The Impact of Food Safety Recalls on Canadian Beef Demand
A number of food safety events and recalls have raised consumer awareness about the risks associated with food borne pathogens. While consumer confidence in the food safety system as a whole has not waned in the long run, food safety events can have important short and medium-term impacts.
A recent study led by Dr. John Cranfield at the University of Guelph examined whether food safety related recalls of beef and non-meat food products arising from possible E. coli contamination in Canada, and similar recalls in the U.S., affect beef demand in Canada.

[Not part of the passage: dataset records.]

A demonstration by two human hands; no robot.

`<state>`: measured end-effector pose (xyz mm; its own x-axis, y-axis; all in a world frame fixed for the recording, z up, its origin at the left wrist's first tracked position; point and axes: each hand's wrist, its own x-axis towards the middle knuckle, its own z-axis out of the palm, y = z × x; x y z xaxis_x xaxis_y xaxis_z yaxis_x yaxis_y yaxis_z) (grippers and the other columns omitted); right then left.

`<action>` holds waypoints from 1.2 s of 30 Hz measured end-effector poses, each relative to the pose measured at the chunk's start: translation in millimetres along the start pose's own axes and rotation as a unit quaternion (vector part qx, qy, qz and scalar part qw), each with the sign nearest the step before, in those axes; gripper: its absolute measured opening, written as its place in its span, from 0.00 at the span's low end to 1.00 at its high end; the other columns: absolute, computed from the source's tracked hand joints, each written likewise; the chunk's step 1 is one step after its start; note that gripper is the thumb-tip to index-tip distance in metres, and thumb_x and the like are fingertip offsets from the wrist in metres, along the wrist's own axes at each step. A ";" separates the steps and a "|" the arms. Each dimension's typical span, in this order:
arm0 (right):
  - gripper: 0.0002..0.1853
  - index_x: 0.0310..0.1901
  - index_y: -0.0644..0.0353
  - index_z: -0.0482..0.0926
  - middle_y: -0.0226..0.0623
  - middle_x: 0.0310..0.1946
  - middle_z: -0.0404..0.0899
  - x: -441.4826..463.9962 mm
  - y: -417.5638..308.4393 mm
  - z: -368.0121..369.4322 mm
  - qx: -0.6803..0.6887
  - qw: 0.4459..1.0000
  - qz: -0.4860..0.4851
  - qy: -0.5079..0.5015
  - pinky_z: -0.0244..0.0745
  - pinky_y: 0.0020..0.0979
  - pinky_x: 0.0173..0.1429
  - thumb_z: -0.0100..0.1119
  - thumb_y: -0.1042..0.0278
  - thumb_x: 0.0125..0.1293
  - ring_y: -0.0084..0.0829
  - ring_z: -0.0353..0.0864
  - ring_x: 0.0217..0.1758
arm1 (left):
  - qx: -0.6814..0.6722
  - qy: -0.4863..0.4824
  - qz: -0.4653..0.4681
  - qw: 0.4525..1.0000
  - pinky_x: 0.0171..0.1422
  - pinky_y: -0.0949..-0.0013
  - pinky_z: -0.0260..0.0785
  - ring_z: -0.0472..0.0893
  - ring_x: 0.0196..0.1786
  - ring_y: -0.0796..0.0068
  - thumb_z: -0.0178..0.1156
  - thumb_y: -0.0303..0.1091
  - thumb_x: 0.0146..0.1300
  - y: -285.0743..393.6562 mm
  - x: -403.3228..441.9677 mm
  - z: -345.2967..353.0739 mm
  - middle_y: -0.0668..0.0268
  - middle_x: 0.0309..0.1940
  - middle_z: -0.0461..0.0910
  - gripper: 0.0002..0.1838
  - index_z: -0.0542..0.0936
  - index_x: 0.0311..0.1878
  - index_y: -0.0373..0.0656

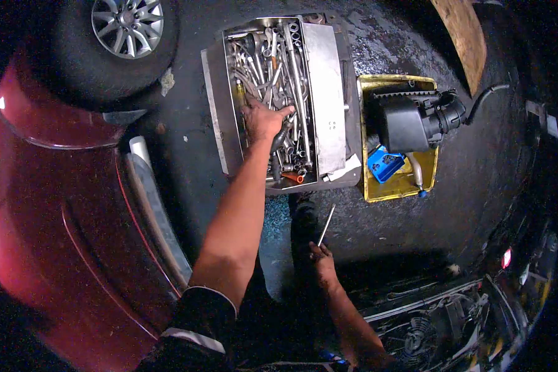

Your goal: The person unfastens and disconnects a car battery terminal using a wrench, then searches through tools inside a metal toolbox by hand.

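A metal toolbox point(312, 124) full of wrenches, sockets and other loose hand tools stands on a support in front of me. My left hand point(266, 121) reaches down into it, thumb spread away from the fingers, touching the tools. Its fingertips are partly lost among them. A long steel bar point(301, 93) lies along the right part of the box, and an orange-red piece point(292, 177) lies at its near end. Lower down, my right hand point(322, 255) is closed around one end of a slim silvery metal rod point(327, 224), which points up and away; its exact kind is unclear.
To the right is a yellow tray point(387, 197) with a black air filter housing point(406, 121) and a small blue tray point(384, 164) of small parts. A dark red car point(62, 229) flanks the left; an open engine bay point(421, 328) is at lower right.
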<state>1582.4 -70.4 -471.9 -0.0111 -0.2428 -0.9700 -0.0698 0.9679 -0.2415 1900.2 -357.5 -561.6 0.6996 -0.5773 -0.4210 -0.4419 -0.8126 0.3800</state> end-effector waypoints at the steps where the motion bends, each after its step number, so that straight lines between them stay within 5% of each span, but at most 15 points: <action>1: 0.09 0.42 0.50 0.79 0.18 0.25 0.69 -0.6 -1.6 1.6 -0.010 1.000 -0.011 -0.008 0.60 0.21 0.33 0.68 0.58 0.68 0.14 0.66 0.27 | 0.007 0.012 0.004 1.000 0.77 0.55 0.61 0.61 0.76 0.42 0.80 0.64 0.39 2.7 -4.4 0.8 0.34 0.69 0.66 0.72 0.52 0.75 0.23; 6: 0.12 0.44 0.51 0.80 0.17 0.25 0.69 -31.5 -53.5 18.0 0.063 0.995 0.075 -0.015 0.59 0.22 0.32 0.68 0.56 0.68 0.13 0.64 0.27 | -0.060 -0.044 0.009 0.997 0.76 0.56 0.62 0.70 0.71 0.40 0.79 0.52 0.44 -10.2 3.6 -10.1 0.35 0.68 0.68 0.65 0.53 0.76 0.25; 12: 0.13 0.43 0.52 0.79 0.18 0.26 0.69 -18.5 -35.8 11.4 0.016 1.000 0.026 0.001 0.60 0.23 0.33 0.69 0.55 0.66 0.15 0.65 0.28 | -0.114 -0.073 -0.034 0.990 0.74 0.54 0.64 0.73 0.67 0.40 0.76 0.47 0.47 -4.7 -4.0 -20.6 0.38 0.64 0.74 0.53 0.63 0.72 0.29; 13: 0.12 0.42 0.52 0.79 0.17 0.26 0.69 -24.3 -46.3 14.9 0.026 0.999 0.042 0.005 0.60 0.23 0.33 0.69 0.55 0.66 0.14 0.65 0.28 | -0.085 -0.030 -0.012 0.996 0.71 0.54 0.67 0.77 0.64 0.41 0.74 0.45 0.48 -4.0 -4.4 -24.9 0.39 0.61 0.77 0.45 0.69 0.67 0.30; 16: 0.11 0.40 0.51 0.79 0.17 0.25 0.69 -38.7 -58.9 20.7 0.047 0.997 0.062 0.000 0.60 0.22 0.34 0.68 0.55 0.67 0.14 0.66 0.28 | -0.045 -0.150 -0.030 0.987 0.69 0.55 0.69 0.79 0.61 0.42 0.72 0.44 0.49 7.9 3.1 -70.5 0.38 0.58 0.78 0.41 0.72 0.63 0.27; 17: 0.10 0.40 0.51 0.79 0.16 0.26 0.69 -31.9 -47.5 15.7 0.046 0.998 0.051 -0.013 0.60 0.22 0.34 0.68 0.56 0.67 0.14 0.66 0.28 | -0.066 -0.111 0.005 0.992 0.66 0.56 0.71 0.80 0.60 0.43 0.70 0.41 0.50 3.7 14.9 -72.5 0.37 0.55 0.80 0.36 0.75 0.58 0.24; 18: 0.10 0.40 0.51 0.80 0.16 0.26 0.69 -25.3 -36.3 11.8 0.044 0.998 0.040 -0.028 0.60 0.21 0.34 0.67 0.57 0.68 0.14 0.66 0.29 | -0.093 -0.185 -0.045 0.977 0.65 0.56 0.71 0.82 0.58 0.47 0.69 0.42 0.51 -5.2 26.3 -81.2 0.37 0.53 0.81 0.33 0.78 0.52 0.22; 20: 0.07 0.40 0.51 0.80 0.17 0.26 0.70 -17.2 -22.3 10.6 0.040 0.999 0.025 -0.010 0.60 0.21 0.34 0.66 0.60 0.68 0.14 0.66 0.28 | -0.036 -0.122 -0.032 0.991 0.64 0.56 0.72 0.83 0.56 0.50 0.67 0.44 0.52 4.4 31.0 -102.8 0.37 0.50 0.82 0.29 0.81 0.46 0.22; 21: 0.06 0.40 0.51 0.80 0.17 0.26 0.71 -15.1 -16.8 10.4 0.038 0.999 0.016 -0.001 0.60 0.21 0.34 0.66 0.61 0.69 0.14 0.66 0.28 | -0.025 -0.208 -0.029 0.977 0.63 0.56 0.72 0.83 0.54 0.50 0.65 0.46 0.55 13.4 29.2 -124.2 0.37 0.50 0.82 0.30 0.81 0.45 0.21; 25: 0.03 0.40 0.51 0.81 0.17 0.26 0.71 -16.1 -17.3 15.3 0.057 0.998 0.022 0.000 0.61 0.20 0.34 0.64 0.64 0.70 0.13 0.66 0.28 | 0.017 -0.142 0.040 0.989 0.61 0.55 0.73 0.84 0.52 0.47 0.64 0.45 0.55 -22.0 43.8 -115.2 0.42 0.46 0.84 0.30 0.80 0.51 0.25; 32: 0.05 0.42 0.52 0.81 0.17 0.26 0.71 3.5 16.5 6.0 0.010 0.999 -0.027 -0.031 0.61 0.20 0.34 0.65 0.63 0.69 0.14 0.67 0.29 | -0.206 -0.055 0.096 0.972 0.56 0.58 0.74 0.85 0.44 0.54 0.67 0.37 0.53 1.7 -16.7 -130.4 0.47 0.40 0.85 0.24 0.80 0.50 0.30; 36: 0.07 0.44 0.53 0.82 0.17 0.27 0.71 -8.1 -7.7 16.7 -0.022 1.000 0.015 -0.014 0.61 0.20 0.34 0.65 0.62 0.69 0.14 0.66 0.29 | -0.158 -0.025 0.128 0.979 0.55 0.53 0.75 0.84 0.44 0.47 0.66 0.41 0.53 22.5 28.3 -94.4 0.42 0.39 0.84 0.25 0.79 0.46 0.28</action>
<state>1599.6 -74.8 -462.7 0.0132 -0.2116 -0.9773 -0.1135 0.9707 -0.2117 1963.0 -384.6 -487.3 0.5560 -0.7689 -0.3156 -0.3988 -0.5799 0.7104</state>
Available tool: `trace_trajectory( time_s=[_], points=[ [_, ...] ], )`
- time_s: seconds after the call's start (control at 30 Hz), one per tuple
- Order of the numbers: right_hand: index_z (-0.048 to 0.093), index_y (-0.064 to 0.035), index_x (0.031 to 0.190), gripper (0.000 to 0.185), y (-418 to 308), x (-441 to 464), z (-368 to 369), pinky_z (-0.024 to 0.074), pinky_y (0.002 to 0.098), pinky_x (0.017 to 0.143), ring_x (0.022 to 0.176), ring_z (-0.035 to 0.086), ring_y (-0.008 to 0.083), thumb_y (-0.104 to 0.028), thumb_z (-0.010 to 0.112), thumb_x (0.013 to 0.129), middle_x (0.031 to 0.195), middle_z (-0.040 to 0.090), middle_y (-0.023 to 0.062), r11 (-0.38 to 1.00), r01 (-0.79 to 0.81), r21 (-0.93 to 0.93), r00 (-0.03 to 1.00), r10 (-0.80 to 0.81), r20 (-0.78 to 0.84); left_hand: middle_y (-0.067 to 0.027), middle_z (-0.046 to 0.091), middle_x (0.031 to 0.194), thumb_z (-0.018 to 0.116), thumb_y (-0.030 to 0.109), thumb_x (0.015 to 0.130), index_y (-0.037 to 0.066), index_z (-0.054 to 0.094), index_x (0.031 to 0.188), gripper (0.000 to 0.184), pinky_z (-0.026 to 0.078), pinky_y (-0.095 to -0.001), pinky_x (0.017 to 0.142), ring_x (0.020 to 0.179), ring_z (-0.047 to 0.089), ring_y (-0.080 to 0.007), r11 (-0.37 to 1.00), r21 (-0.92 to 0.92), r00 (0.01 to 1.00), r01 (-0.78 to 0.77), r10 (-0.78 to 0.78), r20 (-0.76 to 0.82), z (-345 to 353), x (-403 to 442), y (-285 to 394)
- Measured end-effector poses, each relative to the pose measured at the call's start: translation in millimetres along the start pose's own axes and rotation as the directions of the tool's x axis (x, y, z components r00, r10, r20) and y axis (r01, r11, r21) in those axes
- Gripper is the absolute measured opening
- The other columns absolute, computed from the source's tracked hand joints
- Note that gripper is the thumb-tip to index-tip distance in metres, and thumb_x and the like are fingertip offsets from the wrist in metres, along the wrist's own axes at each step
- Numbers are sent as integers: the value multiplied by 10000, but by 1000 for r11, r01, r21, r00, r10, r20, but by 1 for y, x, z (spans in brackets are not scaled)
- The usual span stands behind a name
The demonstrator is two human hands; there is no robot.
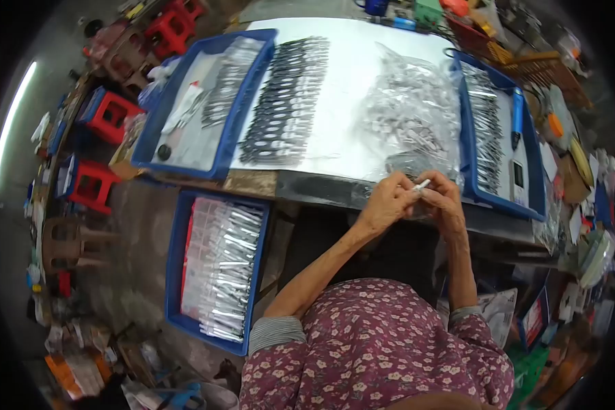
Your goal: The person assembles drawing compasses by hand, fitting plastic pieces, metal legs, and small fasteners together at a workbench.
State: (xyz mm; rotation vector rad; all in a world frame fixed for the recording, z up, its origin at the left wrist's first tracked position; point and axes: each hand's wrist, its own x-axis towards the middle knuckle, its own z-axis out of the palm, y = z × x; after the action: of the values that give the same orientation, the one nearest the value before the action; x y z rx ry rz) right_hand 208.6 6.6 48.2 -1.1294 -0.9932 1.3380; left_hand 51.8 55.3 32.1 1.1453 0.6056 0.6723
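My left hand [388, 205] and my right hand [444, 199] meet at the front edge of the table, fingers pinched together. Between their fingertips is a small white stick-like piece [422, 185]; its exact kind is too small to make out. Just beyond the hands lies a clear plastic bag [410, 109] holding many small pale pieces. To its left, slim dark-and-silver metal tools [283, 102] are lined up in a dense row on the white tabletop [348, 75].
Blue trays stand at left [227, 130] and right [469, 147], both holding metal tools. The right one also has a blue pen-shaped tool [517, 116] and a small device with a display [518, 179]. A lower blue tray [173, 273] holds packed silver pieces. Red stools [92, 184] stand left.
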Motion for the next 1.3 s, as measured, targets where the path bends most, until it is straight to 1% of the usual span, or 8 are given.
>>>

Beef demand is an indication of consumers’ willingness to purchase, and refers to how much beef will be consumed at a given price. It is influenced by consumer income, prices of competing proteins and evolving consumer preferences for convenience, health benefits and taste. Food safety and product quality are consistently the top two demand shifters for both ground beef and steak.
The study found that a one percent increase in beef recalls in Canada would currently lead to a 0.037 percent decrease in beef demand. It also found that U.S. recalls of beef did not have a measurable effect on Canadian beef demand, but E. coli-based recalls of non-meat foods (with no connection to Canadian product) in the U.S. led to reduction in Canadian beef demand because of negative media about the potential of beef production as a source of contamination.
On average, one additional beef recall in Canada would lead to a 2,260 tonne reduction in beef consumption per quarter (with a range of 710-5,740 tonnes), valued around $C26.5 million at the retail level (with a range of $8-67 million). This is equivalent to a one percent drop in consumer beef expenditures. Therefore, investments in food safety research that reduce the incidence of recalls can support beef demand.